One of the most beautiful places in Phoenix is the Desert Botanical Garden. I’m a member, and love visiting the garden because there is always something happening–an art exhibit, a butterfly house, or the amazing Chihuly sculptures they displayed in 2009.
When I’m wandering through the garden, I often take photos–to print out for my journal, to print onto cloth and sew onto a postcard, or just look at on my iPhone. A friend sent me some photos from the garden today, and I wrote some fast journal ideas. Maybe this is an idea you can use, too.
Here’s how I do it: I transfer the photos to my Flickr site, mark them “Private” and then add some notes I want to think about. The notes are really short, memory jogs for longer posts I can create. Then, I give myself permission to forget about them. In a week or so, when I go back, I peek at some older ideas. Sometimes the ideas don’t have a spark anymore, and I can delete them. Sometimes I get excited about a small idea and want to make it into something much bigger. Here are some examples, using the photos a friend sent me today.
This butterfly is so adapted to his surroundings, that he looks like a wilted flower. Sometimes looking like a wilted flower is a big advantage–it keeps you from getting eaten by a predator. Adaptation can be useful. If you do it to often, though, you may begin to think that blending in the only way to avoid risk. And it’s not.
I’m always amazed at how the thorniest, toughest plants have the most colorful, dainty, delicate flowers. It’s such a contrast. I know people like that, too–filled with contrasts. If I keep trying to label them one thing or another, I’ll never know them. If I accept all they are, I might enjoy certain parts of their character more.
This butterfly does not eat orange slices by nature. But in this environment, the slices provide both food and water to the butterfly. Making use of what is in front of you instead of spending a lot of energy doing what you’ve always done is a way to thrive instead of survive. (I’m also impressed by the camouflage.)

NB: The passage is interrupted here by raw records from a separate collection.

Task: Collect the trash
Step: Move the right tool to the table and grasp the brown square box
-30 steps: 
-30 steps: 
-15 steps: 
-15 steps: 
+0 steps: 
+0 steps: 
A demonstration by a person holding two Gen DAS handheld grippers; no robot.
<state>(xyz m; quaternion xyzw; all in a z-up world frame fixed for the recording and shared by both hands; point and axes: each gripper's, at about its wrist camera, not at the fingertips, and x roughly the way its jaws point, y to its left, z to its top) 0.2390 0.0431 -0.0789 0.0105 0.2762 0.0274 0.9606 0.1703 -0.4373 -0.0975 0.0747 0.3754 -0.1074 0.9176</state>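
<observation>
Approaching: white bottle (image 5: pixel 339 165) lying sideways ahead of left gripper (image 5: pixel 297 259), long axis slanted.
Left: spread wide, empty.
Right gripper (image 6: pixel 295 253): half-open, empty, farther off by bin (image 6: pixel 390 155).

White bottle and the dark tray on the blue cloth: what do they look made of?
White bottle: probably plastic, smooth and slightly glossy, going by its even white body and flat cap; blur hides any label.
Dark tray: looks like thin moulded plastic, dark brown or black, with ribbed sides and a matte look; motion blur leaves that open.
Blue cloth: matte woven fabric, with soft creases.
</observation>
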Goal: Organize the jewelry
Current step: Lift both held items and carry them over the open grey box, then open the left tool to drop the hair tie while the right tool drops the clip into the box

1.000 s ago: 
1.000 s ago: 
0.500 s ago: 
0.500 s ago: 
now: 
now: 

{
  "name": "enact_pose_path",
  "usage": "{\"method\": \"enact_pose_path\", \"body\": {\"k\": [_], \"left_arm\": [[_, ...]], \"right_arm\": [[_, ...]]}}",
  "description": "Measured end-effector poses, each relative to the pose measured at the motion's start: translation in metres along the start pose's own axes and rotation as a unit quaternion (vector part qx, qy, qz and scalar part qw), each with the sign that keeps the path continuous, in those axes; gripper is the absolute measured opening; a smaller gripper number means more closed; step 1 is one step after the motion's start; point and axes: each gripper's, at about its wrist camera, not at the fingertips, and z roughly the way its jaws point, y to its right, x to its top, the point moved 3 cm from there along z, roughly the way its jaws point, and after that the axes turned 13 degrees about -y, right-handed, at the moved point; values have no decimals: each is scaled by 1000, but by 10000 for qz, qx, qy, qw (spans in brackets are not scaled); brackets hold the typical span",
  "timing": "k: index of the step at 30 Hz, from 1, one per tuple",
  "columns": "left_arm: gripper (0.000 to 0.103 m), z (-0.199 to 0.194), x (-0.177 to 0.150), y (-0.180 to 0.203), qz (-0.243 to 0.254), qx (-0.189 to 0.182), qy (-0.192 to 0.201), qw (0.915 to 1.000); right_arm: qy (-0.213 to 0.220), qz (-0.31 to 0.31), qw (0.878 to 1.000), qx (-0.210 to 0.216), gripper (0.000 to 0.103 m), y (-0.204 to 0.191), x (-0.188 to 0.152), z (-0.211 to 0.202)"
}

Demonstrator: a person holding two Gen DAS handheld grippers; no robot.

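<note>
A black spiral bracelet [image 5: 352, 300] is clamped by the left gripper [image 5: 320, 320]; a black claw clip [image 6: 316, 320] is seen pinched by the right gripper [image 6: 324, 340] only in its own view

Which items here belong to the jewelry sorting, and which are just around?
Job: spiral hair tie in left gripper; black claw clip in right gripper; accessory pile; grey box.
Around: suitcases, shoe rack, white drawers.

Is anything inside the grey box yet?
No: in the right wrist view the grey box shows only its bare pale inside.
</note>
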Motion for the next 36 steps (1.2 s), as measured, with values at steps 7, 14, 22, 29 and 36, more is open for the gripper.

The obvious star pattern is caused by the less obvious light in the center. Sometimes the shadow of the light is more interesting than the light itself. Your shadow self, the darker side of you, often considered the “bad” part of you, teaches lessons the lighter side of you cannot. The shadow doesn’t always have to be ugly. There is beauty in both the shadow and the light. In this case, both at the same time.
It’s a great way to spark some deep, meaningful journaling.